Seven-year experience of a primary care antiretroviral treatment programme in Khayelitsha, South Africa.

机构信息

School of Public Health and Family Medicine, University of Cape Town, Anzio Road, Cape Town, South Africa.

出版信息

AIDS. 2010 Feb 20;24(4):563-72. doi: 10.1097/QAD.0b013e328333bfb7.


DOI:10.1097/QAD.0b013e328333bfb7
PMID:20057311
Abstract

OBJECTIVES: We report on outcomes after 7 years of a community-based antiretroviral therapy (ART) programme in Khayelitsha, South Africa, with death registry linkages to correct for mortality under-ascertainment. DESIGN: This is an observational cohort study. METHODS: Since inception, patient-level clinical data have been prospectively captured on-site into an electronic patient information system. Patients with available civil identification numbers who were lost to follow-up were matched with the national death registry to ascertain their vital status. Corrected mortality estimates weighted these patients to represent all patients lost to follow-up. CD4 cell count outcomes were reported conditioned on continuous virological suppression. RESULTS: Seven thousand, three hundred and twenty-three treatment-naive adults (68% women) started ART between 2001 and 2007, with annual enrolment increasing from 80 in 2001 to 2087 in 2006. Of 9.8% of patients lost to follow-up for at least 6 months, 32.8% had died. Corrected mortality was 20.9% at 5 years (95% confidence interval 17.9-24.3).

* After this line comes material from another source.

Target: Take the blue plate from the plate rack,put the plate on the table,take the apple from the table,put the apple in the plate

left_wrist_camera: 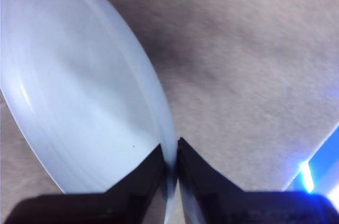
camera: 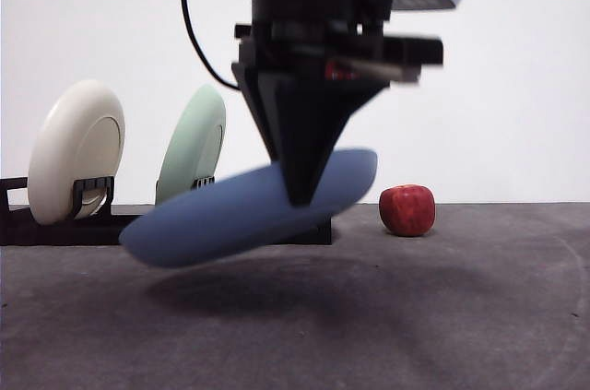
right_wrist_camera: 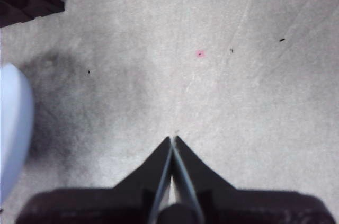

Mortality fell over time as patients accessed care earlier (median CD4 cell count at enrolment increased from 43 cells/microl in 2001 to 131 cells/microl in 2006). Patients who remained virologically suppressed continued to gain CD4 cells at 5 years (median 22 cells/microl per 6 months). By 5 years, 14.0% of patients had failed virologically and 12.2% had been switched to second-line therapy. CONCLUSION: At a time of considerable debate about future global funding of ART programmes in resource-poor settings, this study has demonstrated substantial and durable clinical benefits for those able to access ART throughout this period, in spite of increasing loss to follow-up.

摘要

目的:我们报告了南非开普敦一个基于社区的抗逆转录病毒治疗(ART)项目实施 7 年后的结果,该项目通过死亡登记系统来纠正死亡率的低估。

设计:这是一项观察性队列研究。

方法:自项目启动以来,患者的临床数据一直通过现场电子患者信息系统进行前瞻性采集。对于那些随访失访但有可用的公民身份号码的患者,与国家死亡登记系统进行匹配以确定其生存状况。通过将这些患者加权来代表所有随访失访的患者,对校正后的死亡率进行估计。CD4 细胞计数结果是根据持续病毒学抑制来报告的。

结果:2001 年至 2007 年间,7323 名未经治疗的成年患者(68%为女性)开始接受 ART,每年的入组人数从 2001 年的 80 人增加到 2006 年的 2087 人。9.8%的随访失访至少 6 个月的患者中,32.8%已经死亡。校正后的死亡率为 5 年时为 20.9%(95%置信区间为 17.9-24.3)。随着患者更早地获得治疗,死亡率随时间下降(2001 年入组时的中位 CD4 细胞计数从 43 个/微升增加到 2006 年的 131 个/微升)。持续病毒学抑制的患者在 5 年内继续获得 CD4 细胞(中位每 6 个月增加 22 个/微升)。5 年后,14.0%的患者发生病毒学失败,12.2%的患者转为二线治疗。

结论:在资源匮乏地区关于未来全球 ART 项目资金的激烈争论之际,本研究证明了在整个研究期间能够获得 ART 的患者获得了大量且持久的临床益处,尽管随访失访率不断增加。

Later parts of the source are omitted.